DATASET EXTRACT below:

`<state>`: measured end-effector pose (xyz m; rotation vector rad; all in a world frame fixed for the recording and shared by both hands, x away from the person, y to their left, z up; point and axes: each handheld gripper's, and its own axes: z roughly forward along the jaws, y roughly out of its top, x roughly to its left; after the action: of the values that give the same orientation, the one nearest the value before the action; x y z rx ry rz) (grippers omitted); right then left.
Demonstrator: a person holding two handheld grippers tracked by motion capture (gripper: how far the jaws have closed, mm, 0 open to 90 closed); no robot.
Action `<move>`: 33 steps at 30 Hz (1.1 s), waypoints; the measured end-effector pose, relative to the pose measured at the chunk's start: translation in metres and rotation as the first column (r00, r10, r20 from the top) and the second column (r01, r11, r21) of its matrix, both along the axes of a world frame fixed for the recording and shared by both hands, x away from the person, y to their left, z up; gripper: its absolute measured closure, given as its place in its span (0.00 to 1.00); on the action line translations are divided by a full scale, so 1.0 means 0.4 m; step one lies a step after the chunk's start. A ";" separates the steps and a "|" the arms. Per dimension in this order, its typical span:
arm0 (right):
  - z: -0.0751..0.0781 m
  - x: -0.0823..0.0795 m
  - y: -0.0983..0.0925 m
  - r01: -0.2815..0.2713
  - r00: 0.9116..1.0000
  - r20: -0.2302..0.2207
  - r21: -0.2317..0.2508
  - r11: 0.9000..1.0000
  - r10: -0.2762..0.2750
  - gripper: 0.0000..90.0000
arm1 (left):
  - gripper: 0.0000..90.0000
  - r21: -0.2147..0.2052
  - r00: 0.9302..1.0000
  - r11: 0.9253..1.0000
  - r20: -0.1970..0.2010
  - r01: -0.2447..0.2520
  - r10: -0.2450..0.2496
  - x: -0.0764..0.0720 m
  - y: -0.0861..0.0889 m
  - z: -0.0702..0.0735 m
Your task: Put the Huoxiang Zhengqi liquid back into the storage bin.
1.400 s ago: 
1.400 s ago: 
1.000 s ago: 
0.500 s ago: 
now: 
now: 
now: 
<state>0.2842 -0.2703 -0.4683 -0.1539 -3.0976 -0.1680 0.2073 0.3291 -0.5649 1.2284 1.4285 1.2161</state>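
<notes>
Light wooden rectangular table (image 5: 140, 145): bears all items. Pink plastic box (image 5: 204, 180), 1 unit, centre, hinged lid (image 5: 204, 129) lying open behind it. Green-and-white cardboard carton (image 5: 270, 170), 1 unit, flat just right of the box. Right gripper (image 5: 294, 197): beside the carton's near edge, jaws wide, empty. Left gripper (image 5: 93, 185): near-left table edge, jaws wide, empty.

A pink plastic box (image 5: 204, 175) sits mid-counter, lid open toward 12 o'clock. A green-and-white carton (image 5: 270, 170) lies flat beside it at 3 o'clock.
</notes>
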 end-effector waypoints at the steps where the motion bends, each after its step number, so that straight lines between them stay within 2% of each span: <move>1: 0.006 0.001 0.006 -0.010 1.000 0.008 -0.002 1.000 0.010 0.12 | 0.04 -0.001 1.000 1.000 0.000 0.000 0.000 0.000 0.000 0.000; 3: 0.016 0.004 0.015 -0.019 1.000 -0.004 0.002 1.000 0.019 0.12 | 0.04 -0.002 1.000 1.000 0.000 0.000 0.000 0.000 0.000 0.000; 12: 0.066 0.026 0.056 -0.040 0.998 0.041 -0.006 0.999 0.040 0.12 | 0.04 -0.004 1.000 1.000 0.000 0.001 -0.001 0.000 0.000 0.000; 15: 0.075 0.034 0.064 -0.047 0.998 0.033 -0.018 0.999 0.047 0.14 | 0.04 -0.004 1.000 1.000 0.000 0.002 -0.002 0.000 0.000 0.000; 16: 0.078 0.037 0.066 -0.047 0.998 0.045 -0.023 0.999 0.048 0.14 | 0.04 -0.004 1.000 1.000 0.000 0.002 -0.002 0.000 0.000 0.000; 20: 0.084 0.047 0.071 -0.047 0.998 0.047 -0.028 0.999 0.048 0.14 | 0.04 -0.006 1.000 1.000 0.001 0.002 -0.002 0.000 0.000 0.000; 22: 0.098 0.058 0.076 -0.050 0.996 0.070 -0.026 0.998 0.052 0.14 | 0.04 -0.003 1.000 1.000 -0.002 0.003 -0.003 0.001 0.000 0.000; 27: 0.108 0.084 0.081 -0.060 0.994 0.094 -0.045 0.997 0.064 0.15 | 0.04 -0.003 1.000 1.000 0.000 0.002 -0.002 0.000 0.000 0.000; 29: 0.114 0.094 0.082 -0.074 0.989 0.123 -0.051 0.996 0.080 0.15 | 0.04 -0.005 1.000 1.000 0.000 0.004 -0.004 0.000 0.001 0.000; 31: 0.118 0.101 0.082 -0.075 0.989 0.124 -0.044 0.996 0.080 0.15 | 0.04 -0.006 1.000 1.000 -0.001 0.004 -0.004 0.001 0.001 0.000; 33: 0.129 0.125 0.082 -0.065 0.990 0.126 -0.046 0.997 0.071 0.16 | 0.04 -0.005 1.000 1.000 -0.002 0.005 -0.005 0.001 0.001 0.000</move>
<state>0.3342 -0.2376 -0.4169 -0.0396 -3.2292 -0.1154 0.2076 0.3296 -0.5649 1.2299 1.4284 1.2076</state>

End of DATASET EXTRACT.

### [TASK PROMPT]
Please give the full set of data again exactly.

### [PROBLEM SOLUTION]
`<state>`: measured end-effector pose (xyz m; rotation vector rad; all in a world frame fixed for the recording and shared by both hands, x away from the person, y to their left, z up; point and axes: each handheld gripper's, and its own axes: z roughly forward along the jaws, y roughly out of its top, x roughly to its left; after the action: of the values that give the same orientation, the one nearest the value before the action; x y z rx ry rz) (grippers omitted); right then left.
Demonstrator: a person holding two handheld grippers tracked by motion capture (gripper: how far the jaws have closed, mm, 0 open to 90 closed); no robot.
Action `<move>`: 33 steps at 30 Hz (1.1 s), waypoints; the measured end-effector pose, relative to the pose measured at the chunk's start: translation in metres and rotation as the first column (r00, r10, r20 from the top) and the second column (r01, r11, r21) of its matrix, both along the axes of a world frame fixed for the recording and shared by both hands, x away from the person, y to their left, z up; gripper: its absolute measured closure, given as its place in its span (0.00 to 1.00); on the action line translations are divided by a full scale, so 1.0 means 0.4 m; step one lies a step after the chunk's start. A ";" separates the steps and a "|" the arms. Per dimension in this order, its typical span:
arm0 (right):
  - z: -0.0751..0.0781 m
  - x: -0.0823..0.0795 m
  - y: -0.0983..0.0925 m
  - r01: -0.2815..0.2713
  - r00: 0.9116..1.0000
  - r20: -0.2302..0.2207
  - r21: -0.2317..0.2508
  - r11: 0.9000..1.0000
  - r10: -0.2762..0.2750
  - gripper: 0.0000..90.0000
arm1 (left):
  - gripper: 0.0000..90.0000
  - r21: -0.2147..0.2052
  - r00: 0.9302..1.0000
  - r11: 0.9253..1.0000
  - r20: -0.1970..0.2010
  - r01: -0.2447..0.2520
  - r10: -0.2450..0.2496
  - x: -0.0764..0.0720 m
  - y: -0.0861..0.0889 m
  - z: -0.0702..0.0735 m
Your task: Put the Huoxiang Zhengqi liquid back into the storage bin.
1.400 s ago: 
1.400 s ago: 
1.000 s ago: 
0.500 s ago: 
now: 
now: 
now: 
<state>0.2842 -0.2703 -0.4683 -0.1539 -3.0976 -0.1680 0.2073 0.3291 -0.5649 1.2284 1.4285 1.2161</state>
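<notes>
Light wooden rectangular table (image 5: 140, 145): bears all items. Pink plastic box (image 5: 204, 180), 1 unit, centre, hinged lid (image 5: 204, 129) lying open behind it. Green-and-white cardboard carton (image 5: 270, 170), 1 unit, flat just right of the box. Right gripper (image 5: 294, 197): beside the carton's near edge, jaws wide, empty. Left gripper (image 5: 93, 185): near-left table edge, jaws wide, empty.

A pink plastic box (image 5: 204, 175) sits mid-counter, lid open toward 12 o'clock. A green-and-white carton (image 5: 270, 170) lies flat beside it at 3 o'clock.
</notes>
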 end-effector waypoints at the steps where the motion bends, each after its step number, so that straight lines between them stay within 2% of each span: <move>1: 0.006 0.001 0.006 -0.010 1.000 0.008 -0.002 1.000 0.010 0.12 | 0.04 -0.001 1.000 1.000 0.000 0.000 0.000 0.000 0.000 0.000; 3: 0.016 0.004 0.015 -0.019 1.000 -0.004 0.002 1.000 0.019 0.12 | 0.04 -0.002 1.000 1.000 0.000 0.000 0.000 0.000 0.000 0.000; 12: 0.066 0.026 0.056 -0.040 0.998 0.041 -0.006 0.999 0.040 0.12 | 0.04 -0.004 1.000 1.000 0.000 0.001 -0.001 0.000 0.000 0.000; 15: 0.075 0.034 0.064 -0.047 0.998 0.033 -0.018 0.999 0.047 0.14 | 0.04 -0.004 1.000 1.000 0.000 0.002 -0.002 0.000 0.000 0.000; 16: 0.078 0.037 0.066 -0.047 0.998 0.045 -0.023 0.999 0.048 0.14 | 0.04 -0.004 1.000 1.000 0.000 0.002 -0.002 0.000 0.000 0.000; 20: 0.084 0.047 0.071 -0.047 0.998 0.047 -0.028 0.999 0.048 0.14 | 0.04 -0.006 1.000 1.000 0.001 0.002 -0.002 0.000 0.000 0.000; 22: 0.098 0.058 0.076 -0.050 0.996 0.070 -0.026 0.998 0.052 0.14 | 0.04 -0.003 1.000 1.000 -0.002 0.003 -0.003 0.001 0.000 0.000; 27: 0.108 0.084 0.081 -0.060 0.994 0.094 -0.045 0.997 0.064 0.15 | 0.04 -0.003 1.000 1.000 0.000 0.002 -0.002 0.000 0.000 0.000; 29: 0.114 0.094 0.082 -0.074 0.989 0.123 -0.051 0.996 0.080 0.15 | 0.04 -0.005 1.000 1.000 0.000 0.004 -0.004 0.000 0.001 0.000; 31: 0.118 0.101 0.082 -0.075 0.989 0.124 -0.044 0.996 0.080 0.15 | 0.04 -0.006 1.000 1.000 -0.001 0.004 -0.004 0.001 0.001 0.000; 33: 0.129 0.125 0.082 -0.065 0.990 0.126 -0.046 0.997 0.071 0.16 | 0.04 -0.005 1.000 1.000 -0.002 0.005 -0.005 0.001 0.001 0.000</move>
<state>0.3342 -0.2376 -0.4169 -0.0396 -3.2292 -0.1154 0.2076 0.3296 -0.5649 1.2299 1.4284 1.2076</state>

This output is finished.